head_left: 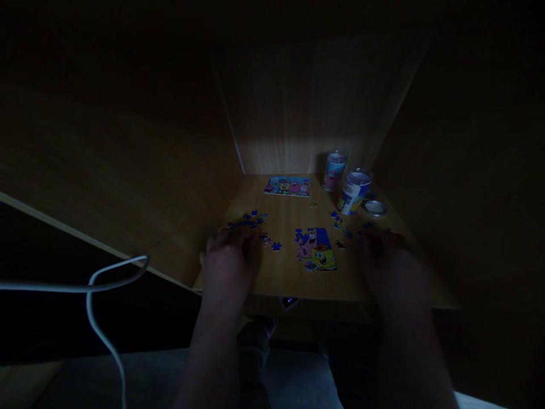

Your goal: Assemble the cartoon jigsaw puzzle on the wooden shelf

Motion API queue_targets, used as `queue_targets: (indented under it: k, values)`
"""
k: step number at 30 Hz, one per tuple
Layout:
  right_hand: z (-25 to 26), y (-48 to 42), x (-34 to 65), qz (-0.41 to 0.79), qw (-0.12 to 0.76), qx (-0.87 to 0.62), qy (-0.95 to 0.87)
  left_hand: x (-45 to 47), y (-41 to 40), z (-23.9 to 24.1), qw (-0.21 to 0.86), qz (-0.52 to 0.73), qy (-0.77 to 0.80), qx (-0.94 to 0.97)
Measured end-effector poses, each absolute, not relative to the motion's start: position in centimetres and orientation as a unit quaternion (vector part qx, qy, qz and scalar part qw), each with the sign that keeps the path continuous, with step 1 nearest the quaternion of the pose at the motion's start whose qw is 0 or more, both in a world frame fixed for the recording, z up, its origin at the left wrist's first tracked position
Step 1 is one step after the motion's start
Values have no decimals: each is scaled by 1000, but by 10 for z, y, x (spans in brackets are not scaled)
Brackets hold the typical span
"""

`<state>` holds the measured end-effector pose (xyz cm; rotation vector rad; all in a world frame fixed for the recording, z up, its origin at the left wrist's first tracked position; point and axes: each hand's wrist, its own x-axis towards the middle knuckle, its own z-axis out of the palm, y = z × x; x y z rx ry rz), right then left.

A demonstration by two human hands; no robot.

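A partly assembled cartoon jigsaw (316, 250) lies in the middle of a small wooden desk (289, 278). My left hand (230, 264) rests palm down at the desk's left, its fingers over a scatter of loose blue pieces (249, 220). On the right side my right hand (389, 261) lies in the same way, close to more loose pieces (344, 230). The light is very dim, and both hands' fingers are in shadow.
A finished cartoon picture card (288, 186) lies at the back of the desk. Two cylindrical tins (354, 191) stand at the back right with a round lid (376, 208) beside them. Wooden walls close in the desk. A white cable (96, 295) hangs at the left.
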<state>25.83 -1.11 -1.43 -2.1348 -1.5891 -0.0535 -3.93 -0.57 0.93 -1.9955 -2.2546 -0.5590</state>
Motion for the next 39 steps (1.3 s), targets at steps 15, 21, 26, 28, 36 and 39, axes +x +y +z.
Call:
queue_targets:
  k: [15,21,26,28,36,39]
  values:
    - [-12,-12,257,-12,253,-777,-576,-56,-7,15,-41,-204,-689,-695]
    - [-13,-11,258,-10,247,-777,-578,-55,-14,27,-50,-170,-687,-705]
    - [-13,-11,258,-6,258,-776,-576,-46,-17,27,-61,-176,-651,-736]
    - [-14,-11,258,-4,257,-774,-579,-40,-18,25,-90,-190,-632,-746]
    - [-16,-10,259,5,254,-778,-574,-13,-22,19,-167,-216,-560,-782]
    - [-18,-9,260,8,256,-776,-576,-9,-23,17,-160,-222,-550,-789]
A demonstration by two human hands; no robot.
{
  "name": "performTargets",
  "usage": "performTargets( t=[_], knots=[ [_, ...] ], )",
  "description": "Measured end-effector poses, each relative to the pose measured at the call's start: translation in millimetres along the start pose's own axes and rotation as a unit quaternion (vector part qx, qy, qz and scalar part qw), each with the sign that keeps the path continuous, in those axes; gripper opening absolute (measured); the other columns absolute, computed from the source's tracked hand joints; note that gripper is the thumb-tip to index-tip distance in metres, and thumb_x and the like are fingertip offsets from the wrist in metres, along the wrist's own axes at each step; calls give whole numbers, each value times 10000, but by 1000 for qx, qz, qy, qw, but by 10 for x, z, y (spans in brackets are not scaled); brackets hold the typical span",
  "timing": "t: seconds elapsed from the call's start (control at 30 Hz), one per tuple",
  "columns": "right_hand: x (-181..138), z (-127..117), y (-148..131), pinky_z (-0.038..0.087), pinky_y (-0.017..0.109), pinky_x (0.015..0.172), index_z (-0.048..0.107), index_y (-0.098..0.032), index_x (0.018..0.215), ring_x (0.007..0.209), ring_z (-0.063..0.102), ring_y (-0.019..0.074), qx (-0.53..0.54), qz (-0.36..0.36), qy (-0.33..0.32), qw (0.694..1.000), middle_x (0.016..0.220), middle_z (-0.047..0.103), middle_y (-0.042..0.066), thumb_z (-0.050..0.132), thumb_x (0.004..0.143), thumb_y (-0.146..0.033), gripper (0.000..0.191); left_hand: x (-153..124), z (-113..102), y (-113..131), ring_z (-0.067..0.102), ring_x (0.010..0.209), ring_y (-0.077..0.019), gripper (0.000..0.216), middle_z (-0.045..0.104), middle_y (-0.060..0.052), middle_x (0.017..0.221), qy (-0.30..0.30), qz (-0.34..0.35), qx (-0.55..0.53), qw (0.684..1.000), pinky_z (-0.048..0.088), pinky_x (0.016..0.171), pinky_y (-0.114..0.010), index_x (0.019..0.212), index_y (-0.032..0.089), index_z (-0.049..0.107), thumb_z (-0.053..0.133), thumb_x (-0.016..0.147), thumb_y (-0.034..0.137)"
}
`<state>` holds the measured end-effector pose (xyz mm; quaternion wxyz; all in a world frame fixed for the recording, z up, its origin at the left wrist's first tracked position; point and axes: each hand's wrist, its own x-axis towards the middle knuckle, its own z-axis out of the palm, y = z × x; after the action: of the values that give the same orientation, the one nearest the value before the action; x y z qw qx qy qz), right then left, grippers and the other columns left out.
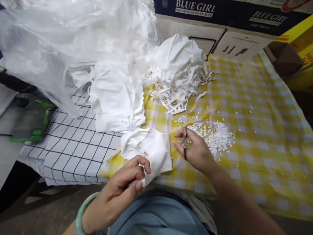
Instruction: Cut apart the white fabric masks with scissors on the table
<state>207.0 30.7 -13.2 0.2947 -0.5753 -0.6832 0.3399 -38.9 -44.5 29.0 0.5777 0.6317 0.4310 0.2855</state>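
Note:
A white fabric piece (158,150) lies at the front edge of the table. My left hand (124,189), with a green bangle at the wrist, curls its fingers at the near edge of this cloth and pinches it, though the contact is partly hidden by the fingers. To the right of the fabric, my right hand (195,150) is closed around small dark thread snips (185,153). The snips are apart from the cloth. Just beyond my right hand is a heap of tiny white clippings (220,135) on the yellow checked tablecloth (259,130).
A stack of white fabric pieces (117,98) lies behind on a white grid cloth (70,143). A pile of white garments with straps (179,58) sits beside it. Clear plastic bags (80,32) fill the back left. Printed cartons (220,19) line the back; a yellow box (300,45) stands right.

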Motion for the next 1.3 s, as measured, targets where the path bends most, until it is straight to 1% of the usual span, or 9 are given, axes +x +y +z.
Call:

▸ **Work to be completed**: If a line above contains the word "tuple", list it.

▸ **Completed exercise**:
k: step number at 30 Hz, one per tuple
  "timing": "t: seconds elapsed from the call's start (control at 30 Hz), one per tuple",

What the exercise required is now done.